▶ What you should do
Write the records out again. Match them exactly.
[[ Dataset entries, beginning ]]
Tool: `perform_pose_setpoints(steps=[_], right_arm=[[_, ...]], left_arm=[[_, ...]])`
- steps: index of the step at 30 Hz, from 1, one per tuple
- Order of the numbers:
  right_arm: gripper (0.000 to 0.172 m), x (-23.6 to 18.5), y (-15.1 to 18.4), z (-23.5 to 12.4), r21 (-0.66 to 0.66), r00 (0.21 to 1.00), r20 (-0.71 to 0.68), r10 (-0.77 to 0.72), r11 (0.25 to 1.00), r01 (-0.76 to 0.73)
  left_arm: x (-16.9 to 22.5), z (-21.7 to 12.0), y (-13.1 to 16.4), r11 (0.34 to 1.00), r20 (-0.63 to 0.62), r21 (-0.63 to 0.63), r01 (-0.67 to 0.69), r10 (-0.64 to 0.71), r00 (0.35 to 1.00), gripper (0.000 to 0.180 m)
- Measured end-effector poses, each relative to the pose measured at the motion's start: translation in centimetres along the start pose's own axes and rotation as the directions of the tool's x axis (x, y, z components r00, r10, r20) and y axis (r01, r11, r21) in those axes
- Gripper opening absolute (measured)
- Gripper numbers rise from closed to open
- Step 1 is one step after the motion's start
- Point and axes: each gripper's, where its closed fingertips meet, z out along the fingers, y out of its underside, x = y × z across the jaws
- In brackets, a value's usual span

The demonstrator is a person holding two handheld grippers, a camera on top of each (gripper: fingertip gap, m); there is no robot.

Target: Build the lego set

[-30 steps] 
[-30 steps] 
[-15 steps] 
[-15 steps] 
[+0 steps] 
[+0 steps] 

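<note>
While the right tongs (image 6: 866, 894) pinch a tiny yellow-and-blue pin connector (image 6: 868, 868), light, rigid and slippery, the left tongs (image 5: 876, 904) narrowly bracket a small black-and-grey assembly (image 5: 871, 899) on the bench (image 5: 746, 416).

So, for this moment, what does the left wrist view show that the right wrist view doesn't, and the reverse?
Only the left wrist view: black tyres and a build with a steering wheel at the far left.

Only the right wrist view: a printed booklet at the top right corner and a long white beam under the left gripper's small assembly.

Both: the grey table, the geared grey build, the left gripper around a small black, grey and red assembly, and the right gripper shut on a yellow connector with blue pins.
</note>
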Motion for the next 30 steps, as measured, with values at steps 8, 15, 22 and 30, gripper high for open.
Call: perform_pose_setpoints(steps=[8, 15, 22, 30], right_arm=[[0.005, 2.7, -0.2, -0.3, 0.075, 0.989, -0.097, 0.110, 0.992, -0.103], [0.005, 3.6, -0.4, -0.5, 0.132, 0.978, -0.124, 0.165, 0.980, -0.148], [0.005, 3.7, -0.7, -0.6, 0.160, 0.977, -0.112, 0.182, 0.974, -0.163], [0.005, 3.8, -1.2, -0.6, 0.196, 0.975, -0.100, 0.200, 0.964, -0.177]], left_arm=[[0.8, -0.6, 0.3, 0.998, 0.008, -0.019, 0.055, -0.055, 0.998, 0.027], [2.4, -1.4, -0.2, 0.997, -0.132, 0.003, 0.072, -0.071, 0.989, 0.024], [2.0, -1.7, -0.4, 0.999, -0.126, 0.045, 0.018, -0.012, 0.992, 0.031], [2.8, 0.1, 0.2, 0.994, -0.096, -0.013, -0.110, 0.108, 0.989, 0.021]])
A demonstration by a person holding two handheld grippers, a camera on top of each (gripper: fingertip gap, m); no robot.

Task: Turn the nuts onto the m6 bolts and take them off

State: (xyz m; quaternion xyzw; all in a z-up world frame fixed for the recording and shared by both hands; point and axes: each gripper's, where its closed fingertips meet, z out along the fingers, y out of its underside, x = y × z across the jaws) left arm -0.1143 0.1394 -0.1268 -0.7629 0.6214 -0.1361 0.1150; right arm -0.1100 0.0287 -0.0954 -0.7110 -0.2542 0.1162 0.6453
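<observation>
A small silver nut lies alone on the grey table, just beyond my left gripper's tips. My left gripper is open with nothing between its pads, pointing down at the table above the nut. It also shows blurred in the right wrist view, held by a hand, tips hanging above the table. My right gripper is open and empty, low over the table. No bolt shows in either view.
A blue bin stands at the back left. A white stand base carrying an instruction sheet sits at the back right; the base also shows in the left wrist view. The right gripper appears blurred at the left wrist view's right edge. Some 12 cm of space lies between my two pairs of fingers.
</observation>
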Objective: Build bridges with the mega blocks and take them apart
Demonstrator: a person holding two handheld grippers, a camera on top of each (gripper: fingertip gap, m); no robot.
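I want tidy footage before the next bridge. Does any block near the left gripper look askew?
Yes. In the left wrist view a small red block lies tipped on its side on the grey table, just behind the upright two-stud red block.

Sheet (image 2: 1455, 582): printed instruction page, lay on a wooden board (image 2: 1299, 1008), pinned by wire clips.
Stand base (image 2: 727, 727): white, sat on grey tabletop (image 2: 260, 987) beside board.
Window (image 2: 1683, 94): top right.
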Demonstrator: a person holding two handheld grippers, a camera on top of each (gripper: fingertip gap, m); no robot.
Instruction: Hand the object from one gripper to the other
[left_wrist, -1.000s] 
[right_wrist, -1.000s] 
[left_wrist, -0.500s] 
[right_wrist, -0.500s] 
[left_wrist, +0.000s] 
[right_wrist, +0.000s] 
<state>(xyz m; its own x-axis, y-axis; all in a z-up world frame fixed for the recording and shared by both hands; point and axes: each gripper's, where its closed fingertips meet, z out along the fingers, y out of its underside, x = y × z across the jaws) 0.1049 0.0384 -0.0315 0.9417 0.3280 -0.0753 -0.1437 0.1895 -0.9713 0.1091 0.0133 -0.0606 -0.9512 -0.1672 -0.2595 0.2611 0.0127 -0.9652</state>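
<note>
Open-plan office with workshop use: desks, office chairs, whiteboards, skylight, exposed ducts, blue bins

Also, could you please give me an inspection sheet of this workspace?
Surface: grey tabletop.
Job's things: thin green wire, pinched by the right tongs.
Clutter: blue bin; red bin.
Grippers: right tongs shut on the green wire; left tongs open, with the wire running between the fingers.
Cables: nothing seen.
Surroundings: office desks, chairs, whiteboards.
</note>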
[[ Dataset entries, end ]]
▶ Result of this exercise
Tool: `perform_pose_setpoints(steps=[_], right_arm=[[_, ...]], left_arm=[[_, ...]])`
- steps: index of the step at 30 Hz, from 1, one per tuple
- Order of the numbers:
  right_arm: gripper (0.000 to 0.172 m), x (-23.6 to 18.5), y (-15.1 to 18.4), z (-23.5 to 12.4), r21 (-0.66 to 0.66), r00 (0.21 to 1.00), r20 (-0.71 to 0.68), r10 (-0.77 to 0.72), r11 (0.25 to 1.00), r01 (-0.76 to 0.73)
  left_arm: x (-16.9 to 22.5), z (-21.7 to 12.0), y (-13.1 to 16.4), r11 (0.34 to 1.00), r20 (-0.63 to 0.62), r21 (-0.63 to 0.63), r01 (-0.67 to 0.69), r10 (-0.64 to 0.71), r00 (0.35 to 1.00), gripper (0.000 to 0.180 m)
- Measured end-effector poses, each relative to the pose measured at the motion's start: translation in centimetres along the start pose's own axes and rotation as the directions of the tool's x axis (x, y, z components r00, r10, r20) and y axis (r01, r11, r21) in those axes
- Gripper opening absolute (measured)
- Gripper numbers rise from closed to open
- Step 1 is one step after the motion's start
- Point and axes: each gripper's, where its closed fingertips meet, z out along the fingers, y out of its underside, x = y × z across the jaws
- In brackets, a value's usual span

The demonstrator is a person holding two handheld grippers, a camera on top of each (gripper: fingertip gap, m); there is no robot.

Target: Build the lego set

[-30 steps] 
[-30 steps] 
[-15 steps] 
[-15 steps] 
[+0 steps] 
[+0 steps] 

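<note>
While the right tongs (image 6: 866, 894) pinch a tiny yellow-and-blue pin connector (image 6: 868, 868), light, rigid and slippery, the left tongs (image 5: 876, 904) narrowly bracket a small black-and-grey assembly (image 5: 871, 899) on the bench (image 5: 746, 416).

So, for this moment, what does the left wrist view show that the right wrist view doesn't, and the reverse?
Only the left wrist view: black tyres and a build with a steering wheel at the far left.

Only the right wrist view: a printed booklet at the top right corner and a long white beam under the left gripper's small assembly.

Both: the grey table, the geared grey build, the left gripper around a small black, grey and red assembly, and the right gripper shut on a yellow connector with blue pins.
</note>
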Motion for the next 30 steps, as measured, with values at steps 8, 15, 22 and 30, gripper high for open.
Call: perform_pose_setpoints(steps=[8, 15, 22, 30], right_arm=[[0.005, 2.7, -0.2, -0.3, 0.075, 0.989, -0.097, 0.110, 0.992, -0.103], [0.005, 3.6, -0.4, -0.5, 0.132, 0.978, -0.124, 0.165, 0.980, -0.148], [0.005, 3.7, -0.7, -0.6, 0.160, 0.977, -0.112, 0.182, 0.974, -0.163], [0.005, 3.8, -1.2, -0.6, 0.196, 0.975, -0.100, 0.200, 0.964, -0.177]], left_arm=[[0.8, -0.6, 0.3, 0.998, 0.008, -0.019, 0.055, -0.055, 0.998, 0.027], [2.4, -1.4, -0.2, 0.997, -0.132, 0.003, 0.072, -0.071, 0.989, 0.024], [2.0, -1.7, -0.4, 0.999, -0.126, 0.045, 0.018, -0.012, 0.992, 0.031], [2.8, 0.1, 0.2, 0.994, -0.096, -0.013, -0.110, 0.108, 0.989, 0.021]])
A demonstration by a person holding two handheld grippers, a camera on top of each (gripper: fingertip gap, m); no robot.

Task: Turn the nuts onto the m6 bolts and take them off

State: (xyz m; quaternion xyzw; all in a z-up world frame fixed for the recording and shared by both hands; point and axes: each gripper's, where its closed fingertips meet, z out along the fingers, y out of its underside, x = y × z across the jaws) left arm -0.1143 0.1394 -0.1268 -0.7629 0.6214 -0.1361 0.1150; right arm -0.1100 0.0287 -0.0954 -0.7110 -0.2542 0.1162 0.6453
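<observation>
A small silver nut lies alone on the grey table, just beyond my left gripper's tips. My left gripper is open with nothing between its pads, pointing down at the table above the nut. It also shows blurred in the right wrist view, held by a hand, tips hanging above the table. My right gripper is open and empty, low over the table. No bolt shows in either view.
A blue bin stands at the back left. A white stand base carrying an instruction sheet sits at the back right; the base also shows in the left wrist view. The right gripper appears blurred at the left wrist view's right edge. Some 12 cm of space lies between my two pairs of fingers.
</observation>
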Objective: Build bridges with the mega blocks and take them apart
Demonstrator: a person holding two handheld grippers, a camera on top of each (gripper: fingertip gap, m); no robot.
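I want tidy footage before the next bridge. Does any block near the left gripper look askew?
Yes. In the left wrist view a small red block lies tipped on its side on the grey table, just behind the upright two-stud red block.

Sheet (image 2: 1455, 582): printed instruction page, lay on a wooden board (image 2: 1299, 1008), pinned by wire clips.
Stand base (image 2: 727, 727): white, sat on grey tabletop (image 2: 260, 987) beside board.
Window (image 2: 1683, 94): top right.
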Demonstrator: a person holding two handheld grippers, a camera on top of each (gripper: fingertip gap, m); no robot.
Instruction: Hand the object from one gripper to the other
[left_wrist, -1.000s] 
[right_wrist, -1.000s] 
[left_wrist, -0.500s] 
[right_wrist, -0.500s] 
[left_wrist, +0.000s] 
[right_wrist, +0.000s] 
<state>(xyz m; its own x-axis, y-axis; all in a z-up world frame fixed for the recording and shared by both hands; point and axes: each gripper's, where its closed fingertips meet, z out along the fingers, y out of its underside, x = y × z across the jaws) 0.1049 0.0384 -0.0315 0.9417 0.3280 -0.0753 -0.1437 0.1895 -0.9713 0.1091 0.0133 -0.0606 -0.9512 -0.1672 -0.2595 0.2611 0.0127 -0.9652</state>
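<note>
Open-plan office with workshop use: desks, office chairs, whiteboards, skylight, exposed ducts, blue bins

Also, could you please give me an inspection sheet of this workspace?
Surface: grey tabletop.
Job's things: thin green wire, pinched by the right tongs.
Clutter: blue bin; red bin.
Grippers: right tongs shut on the green wire; left tongs open, with the wire running between the fingers.
Cables: nothing seen.
Surroundings: office desks, chairs, whiteboards.
</note>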

Nothing else belongs in the output.